September: We contacted marker cases to schedule observations of those participants who were teaching Geometry. To complete our analysis, we checked reflections of marker cases to identify their individual characteristics, such as attitudes, perspectives, and motivations. We then analyzed the marker cases’ answers to the question, “Given that all of these students were in the same class you taught, what level 1–4 would you assign to each response [using the criteria of: (a) math appropriateness (suitability to generate expected outcome/formula for the area of any trapezoid), (b) clarity (how clear/unambiguous is this student’s strategy/approach), (c) sophistication (how sophisticated/complex is the student’s approach), and (d) limitations (how limited is this approach)]” [

25]. Then we adjusted the profiles, calculated correlations, and created demographics summaries. Using the IQA rubrics [

26], the course instructor completed two in-school observations for each teacher.

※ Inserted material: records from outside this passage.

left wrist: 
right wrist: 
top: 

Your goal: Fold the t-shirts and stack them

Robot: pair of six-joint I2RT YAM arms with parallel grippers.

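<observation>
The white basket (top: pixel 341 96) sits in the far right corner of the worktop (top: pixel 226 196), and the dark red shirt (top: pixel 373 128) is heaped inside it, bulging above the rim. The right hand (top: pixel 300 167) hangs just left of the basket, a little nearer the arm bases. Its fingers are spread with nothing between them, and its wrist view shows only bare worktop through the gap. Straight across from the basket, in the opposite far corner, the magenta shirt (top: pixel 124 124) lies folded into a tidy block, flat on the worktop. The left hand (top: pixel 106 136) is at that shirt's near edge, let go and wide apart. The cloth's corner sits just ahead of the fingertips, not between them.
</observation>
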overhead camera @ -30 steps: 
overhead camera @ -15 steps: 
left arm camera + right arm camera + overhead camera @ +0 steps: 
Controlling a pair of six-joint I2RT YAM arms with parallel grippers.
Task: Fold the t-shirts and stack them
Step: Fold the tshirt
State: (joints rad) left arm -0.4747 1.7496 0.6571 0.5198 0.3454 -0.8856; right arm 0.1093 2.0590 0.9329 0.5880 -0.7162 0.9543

Throughout October–January 2015: We created qualitative descriptions of the observed lessons illustrated with additional artifacts gathered during the lessons (e.g., pictures, screenshots, etc.). To allow for easy use of the Trapezoid PCK instrument, we created online, dynamic, version of its six representative exemplars and looked into the reliability and validity of the instrument. Reliability was addressed in a multi-rater agreement. All exemplars’ data were first separately evaluated by each author, after which any disagreement was discussed and resolved. Face validity of the Trapezoid PCK instrument was achieved before the data collection commenced, through the multiple rounds of peer review, and a content validity through analysis of items by two authors, both experts in the field. Finally, we agreed upon the new labels for the categories (e.g., focus on why vs. how; explorative/exploration vs. formulaic approach), and selected representative quotes for our report.